• Exercise objective: Each line below must be transcribed with no word changed.

• Given data:
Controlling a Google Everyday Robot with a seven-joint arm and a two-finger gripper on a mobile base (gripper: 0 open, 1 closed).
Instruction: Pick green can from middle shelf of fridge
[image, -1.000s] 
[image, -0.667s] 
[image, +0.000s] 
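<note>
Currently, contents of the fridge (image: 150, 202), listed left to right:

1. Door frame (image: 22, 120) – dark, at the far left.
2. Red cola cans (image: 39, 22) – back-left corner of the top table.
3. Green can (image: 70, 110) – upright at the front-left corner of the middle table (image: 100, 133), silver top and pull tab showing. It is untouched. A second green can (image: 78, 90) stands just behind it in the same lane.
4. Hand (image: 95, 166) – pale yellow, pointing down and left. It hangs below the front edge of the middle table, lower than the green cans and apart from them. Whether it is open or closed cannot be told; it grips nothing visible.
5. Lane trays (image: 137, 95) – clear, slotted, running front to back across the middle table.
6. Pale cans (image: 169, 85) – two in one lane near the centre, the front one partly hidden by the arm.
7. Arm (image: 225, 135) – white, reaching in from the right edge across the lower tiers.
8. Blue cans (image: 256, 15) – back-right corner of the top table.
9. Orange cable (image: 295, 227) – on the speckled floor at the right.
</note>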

• Exercise answer:
Controlling a Google Everyday Robot with a seven-joint arm and a two-finger gripper on a mobile base (gripper: 0 open, 1 closed).
Instruction: Pick green can from middle shelf of fridge
[image, -1.000s] 
[image, -0.667s] 
[image, +0.000s] 
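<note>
Currently, contents of the fridge (image: 150, 202), listed left to right:

1. Door frame (image: 22, 120) – dark, at the far left.
2. Red cola cans (image: 39, 22) – back-left corner of the top table.
3. Green can (image: 70, 110) – upright at the front-left corner of the middle table (image: 100, 133), silver top and pull tab showing. It is untouched. A second green can (image: 78, 90) stands just behind it in the same lane.
4. Hand (image: 95, 166) – pale yellow, pointing down and left. It hangs below the front edge of the middle table, lower than the green cans and apart from them. Whether it is open or closed cannot be told; it grips nothing visible.
5. Lane trays (image: 137, 95) – clear, slotted, running front to back across the middle table.
6. Pale cans (image: 169, 85) – two in one lane near the centre, the front one partly hidden by the arm.
7. Arm (image: 225, 135) – white, reaching in from the right edge across the lower tiers.
8. Blue cans (image: 256, 15) – back-right corner of the top table.
9. Orange cable (image: 295, 227) – on the speckled floor at the right.
</note>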

Nothing else remains in this exercise.